**Task requirements:** For the material below, return exactly the lines starting at the one holding "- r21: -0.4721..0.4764" and ending at the one holding "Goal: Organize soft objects", counting both as part of the range.
Segment Start: Source data
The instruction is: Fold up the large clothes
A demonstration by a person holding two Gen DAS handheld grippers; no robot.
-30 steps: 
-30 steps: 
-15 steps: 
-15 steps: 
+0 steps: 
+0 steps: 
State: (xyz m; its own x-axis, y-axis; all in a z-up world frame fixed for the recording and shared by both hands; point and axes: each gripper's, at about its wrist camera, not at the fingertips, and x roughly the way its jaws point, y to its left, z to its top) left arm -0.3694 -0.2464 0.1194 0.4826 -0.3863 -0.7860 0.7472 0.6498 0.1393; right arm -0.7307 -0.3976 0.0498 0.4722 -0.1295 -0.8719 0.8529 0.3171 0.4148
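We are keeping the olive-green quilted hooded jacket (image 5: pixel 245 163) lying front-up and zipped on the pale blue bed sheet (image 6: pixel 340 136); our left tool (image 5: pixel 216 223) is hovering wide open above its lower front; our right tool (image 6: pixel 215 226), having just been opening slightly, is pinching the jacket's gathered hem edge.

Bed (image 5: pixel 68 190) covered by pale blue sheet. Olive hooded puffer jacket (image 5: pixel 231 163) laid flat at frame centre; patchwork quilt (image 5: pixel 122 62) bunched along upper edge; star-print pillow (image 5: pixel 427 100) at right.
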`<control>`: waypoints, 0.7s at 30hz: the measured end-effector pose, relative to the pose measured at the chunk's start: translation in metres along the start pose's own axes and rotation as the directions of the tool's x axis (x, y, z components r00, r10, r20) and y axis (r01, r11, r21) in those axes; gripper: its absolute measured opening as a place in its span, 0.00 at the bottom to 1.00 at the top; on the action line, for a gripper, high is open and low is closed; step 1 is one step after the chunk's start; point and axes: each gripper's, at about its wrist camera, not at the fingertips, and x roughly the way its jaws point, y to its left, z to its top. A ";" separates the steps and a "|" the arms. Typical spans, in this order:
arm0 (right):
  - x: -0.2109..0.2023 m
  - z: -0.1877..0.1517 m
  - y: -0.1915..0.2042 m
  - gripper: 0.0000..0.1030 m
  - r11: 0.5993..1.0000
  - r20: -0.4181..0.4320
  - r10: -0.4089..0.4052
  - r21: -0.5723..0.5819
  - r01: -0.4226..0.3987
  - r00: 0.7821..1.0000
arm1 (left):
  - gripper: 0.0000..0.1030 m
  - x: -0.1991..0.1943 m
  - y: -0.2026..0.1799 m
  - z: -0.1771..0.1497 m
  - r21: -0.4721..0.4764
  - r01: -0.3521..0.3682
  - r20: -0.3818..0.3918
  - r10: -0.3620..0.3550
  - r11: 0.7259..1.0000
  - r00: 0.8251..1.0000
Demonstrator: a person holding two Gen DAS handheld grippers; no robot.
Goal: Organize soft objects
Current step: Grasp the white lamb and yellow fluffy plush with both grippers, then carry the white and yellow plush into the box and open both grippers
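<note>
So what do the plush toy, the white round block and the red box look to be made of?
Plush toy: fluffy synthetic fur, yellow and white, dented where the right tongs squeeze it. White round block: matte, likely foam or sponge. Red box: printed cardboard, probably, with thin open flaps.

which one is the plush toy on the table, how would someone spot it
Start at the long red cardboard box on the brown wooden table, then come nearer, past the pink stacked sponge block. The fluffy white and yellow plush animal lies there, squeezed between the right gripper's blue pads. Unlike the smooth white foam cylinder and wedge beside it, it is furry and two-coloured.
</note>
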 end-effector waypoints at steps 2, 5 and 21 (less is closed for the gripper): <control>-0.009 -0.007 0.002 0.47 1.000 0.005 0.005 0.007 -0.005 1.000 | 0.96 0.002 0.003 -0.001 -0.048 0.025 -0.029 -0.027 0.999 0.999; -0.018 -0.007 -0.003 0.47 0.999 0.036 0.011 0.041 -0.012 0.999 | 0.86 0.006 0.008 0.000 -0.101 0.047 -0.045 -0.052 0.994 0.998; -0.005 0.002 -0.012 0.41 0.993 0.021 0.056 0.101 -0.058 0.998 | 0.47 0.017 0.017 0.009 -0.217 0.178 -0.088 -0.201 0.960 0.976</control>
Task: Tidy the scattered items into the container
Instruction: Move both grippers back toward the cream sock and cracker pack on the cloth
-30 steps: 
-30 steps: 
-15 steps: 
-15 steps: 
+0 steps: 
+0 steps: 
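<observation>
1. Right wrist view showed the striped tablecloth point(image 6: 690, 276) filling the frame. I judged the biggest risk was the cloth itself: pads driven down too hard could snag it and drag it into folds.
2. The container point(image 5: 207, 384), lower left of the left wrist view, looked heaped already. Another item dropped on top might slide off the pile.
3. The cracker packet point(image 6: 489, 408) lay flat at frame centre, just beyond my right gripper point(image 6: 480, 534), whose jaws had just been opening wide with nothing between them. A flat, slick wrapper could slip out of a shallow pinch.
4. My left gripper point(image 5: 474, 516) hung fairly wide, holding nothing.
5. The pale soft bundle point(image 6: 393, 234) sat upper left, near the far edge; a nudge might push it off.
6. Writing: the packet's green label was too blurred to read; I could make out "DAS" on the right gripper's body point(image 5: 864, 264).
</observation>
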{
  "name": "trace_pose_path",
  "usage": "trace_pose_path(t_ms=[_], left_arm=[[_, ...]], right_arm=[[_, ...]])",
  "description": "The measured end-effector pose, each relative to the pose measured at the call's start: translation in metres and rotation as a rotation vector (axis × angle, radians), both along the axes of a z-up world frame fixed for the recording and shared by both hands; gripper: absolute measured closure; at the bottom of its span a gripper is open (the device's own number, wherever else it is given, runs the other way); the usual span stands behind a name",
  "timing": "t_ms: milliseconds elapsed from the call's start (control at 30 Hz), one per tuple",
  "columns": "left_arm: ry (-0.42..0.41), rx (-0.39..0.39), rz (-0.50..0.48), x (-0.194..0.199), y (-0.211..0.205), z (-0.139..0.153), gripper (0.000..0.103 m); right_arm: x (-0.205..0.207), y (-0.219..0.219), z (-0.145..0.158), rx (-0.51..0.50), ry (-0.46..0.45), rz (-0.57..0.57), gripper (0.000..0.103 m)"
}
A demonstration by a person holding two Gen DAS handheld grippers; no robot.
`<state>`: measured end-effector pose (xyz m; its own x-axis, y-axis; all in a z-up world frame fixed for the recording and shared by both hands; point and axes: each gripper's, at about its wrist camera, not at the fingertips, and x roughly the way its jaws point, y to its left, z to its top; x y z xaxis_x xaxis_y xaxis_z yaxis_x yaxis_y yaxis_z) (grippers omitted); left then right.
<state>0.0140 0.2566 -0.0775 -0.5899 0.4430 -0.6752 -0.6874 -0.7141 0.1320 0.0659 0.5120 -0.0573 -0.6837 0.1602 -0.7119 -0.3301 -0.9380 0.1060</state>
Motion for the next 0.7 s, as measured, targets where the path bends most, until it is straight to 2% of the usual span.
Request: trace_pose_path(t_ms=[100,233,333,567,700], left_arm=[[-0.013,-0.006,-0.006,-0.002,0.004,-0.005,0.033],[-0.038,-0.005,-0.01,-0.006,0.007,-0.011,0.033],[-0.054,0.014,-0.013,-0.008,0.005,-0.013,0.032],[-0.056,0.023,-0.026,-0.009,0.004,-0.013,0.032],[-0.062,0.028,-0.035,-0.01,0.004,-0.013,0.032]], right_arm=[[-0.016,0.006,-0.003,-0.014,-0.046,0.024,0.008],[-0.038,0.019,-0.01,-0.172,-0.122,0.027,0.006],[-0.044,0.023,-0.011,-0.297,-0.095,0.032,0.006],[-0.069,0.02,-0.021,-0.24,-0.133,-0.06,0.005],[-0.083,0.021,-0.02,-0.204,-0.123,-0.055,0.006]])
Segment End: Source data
**Solution:**
  - r21: -0.4721..0.4764
  - r01: -0.3521..0.3682
  - r20: -0.3818..0.3918
  - r10: -0.3620..0.3550
  - r11: 0.7259..1.0000
  - r00: 0.8251..1.0000
Demonstrator: a person holding two Gen DAS handheld grippers; no robot.
Goal: Organize soft objects

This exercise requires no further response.